El estadio se estremece. Juanucho bruscamente vuelve de sus sueños, los cuales se mezclan con el presente. Brillan sus ojos, húmedos, y llega a pensar que fue él quien metió el gol. En la cancha los jugadores se abrazan. El júbilo corre por graderías y tribunas, encienden diarios y papeles y en medio de gran euforia transcurre el resto del segundo tiempo. El pitazo del árbitro da por terminado el partido y el triunfo del equipo de casa.

Comentarios, risas.  Las graderías van quedando solas.
Juanucho, con los zapatos en la mano, (le duelen terriblemente los pies) se dirige al camarín de los jugadores. Camina lentamente, le parece que el griterío de la hinchada corriera aún por todos los ámbitos del estadio.

El niño se detiene en la puerta del camarín de los jugadores, de sus cracks.
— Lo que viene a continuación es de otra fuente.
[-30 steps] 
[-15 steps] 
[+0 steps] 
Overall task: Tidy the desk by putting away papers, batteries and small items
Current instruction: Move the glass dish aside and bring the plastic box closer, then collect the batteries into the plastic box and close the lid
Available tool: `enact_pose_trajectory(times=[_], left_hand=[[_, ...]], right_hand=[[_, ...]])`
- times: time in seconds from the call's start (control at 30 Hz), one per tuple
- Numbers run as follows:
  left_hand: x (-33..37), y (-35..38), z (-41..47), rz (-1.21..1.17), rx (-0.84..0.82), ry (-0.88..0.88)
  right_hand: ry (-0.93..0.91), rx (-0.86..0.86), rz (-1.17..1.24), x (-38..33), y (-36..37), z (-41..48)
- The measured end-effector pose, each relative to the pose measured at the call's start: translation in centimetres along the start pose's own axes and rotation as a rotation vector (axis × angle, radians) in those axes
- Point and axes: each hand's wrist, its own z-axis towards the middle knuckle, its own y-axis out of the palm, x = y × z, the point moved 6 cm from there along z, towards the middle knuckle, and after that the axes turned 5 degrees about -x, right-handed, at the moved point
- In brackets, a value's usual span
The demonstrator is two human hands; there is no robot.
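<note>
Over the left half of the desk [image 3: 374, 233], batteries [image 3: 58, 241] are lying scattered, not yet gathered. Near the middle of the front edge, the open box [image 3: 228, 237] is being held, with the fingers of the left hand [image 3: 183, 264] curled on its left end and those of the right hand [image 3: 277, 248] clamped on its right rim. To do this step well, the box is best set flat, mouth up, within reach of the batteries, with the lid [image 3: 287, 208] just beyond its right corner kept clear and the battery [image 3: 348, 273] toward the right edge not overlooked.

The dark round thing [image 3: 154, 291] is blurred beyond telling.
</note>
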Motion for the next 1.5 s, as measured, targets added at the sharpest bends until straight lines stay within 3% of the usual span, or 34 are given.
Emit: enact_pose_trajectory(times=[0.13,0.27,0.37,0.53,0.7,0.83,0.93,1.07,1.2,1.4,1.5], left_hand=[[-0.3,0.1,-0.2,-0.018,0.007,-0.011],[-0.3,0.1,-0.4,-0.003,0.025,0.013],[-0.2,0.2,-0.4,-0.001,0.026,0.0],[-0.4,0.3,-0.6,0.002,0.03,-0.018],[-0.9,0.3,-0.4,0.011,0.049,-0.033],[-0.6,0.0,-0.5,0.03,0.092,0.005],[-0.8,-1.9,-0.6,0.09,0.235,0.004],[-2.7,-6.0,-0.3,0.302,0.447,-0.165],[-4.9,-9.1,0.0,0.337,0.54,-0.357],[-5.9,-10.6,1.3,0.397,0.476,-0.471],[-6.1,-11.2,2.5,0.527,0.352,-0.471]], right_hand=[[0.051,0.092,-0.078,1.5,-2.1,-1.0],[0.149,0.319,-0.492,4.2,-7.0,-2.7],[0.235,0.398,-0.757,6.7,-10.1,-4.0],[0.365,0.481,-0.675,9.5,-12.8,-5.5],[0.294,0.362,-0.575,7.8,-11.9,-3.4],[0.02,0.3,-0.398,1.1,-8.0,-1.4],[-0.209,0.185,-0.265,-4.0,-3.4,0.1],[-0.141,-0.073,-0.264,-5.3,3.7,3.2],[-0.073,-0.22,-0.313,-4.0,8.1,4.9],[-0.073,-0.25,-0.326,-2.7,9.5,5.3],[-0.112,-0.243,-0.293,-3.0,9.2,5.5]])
Dentro hay gran bullicio: periodistas, fotógrafos, entrevistas en la radio, risas, cantos. El muchacho desde el umbral de la puerta, contempla emocionado y goza con la alegría reinante. De pronto uno de los jugadores lo descubre:

— Juanucho, miren, ahí está Juanucho.

Se produce un silencio, algo extraño, todos lo miran. Siente un gran calor en la cara, y más aún al darse cuenta que lleva los zapatos en la mano, está confuso:
—Me aprietan un poquito, dice tímidamente, tratando de esbozar una sonrisa.

—Acércate, Juanucho. Tenemos un recuerdo para tí. Tú has sido nuestra mascota y por acuerdo unánime hemos decidido regalarte la pelota con la cual hicimos el gol del triunfo.
Juanucho, temeroso, radiante la mirada no se atreve a tender las manos ¿es una broma? piensa.

El jugador le entrega el trofeo maravilloso y acaricia el desordenado cabello del muchacho. Todos le dicen algo cariñoso. ¿No es acaso ese niño, el símbolo de casi todos los niños del mundo? ¿Quién no soñó a la vera de una cancha de fútbol?

— Y ahora a tu casa. Mañana descanso y el lunes, mucho cuidado con llegar atrasado al entrenamiento.

Juanucho, desde la puerta, sin poder hablar, los envuelve a todos en su agradecida mirada. Aprieta entre sus brazos la pelota, su primer par de zapatos nuevos y los diarios de los cuales no ha vendido ninguno, y sintiéndose dueño del mundo, abandona el estadio.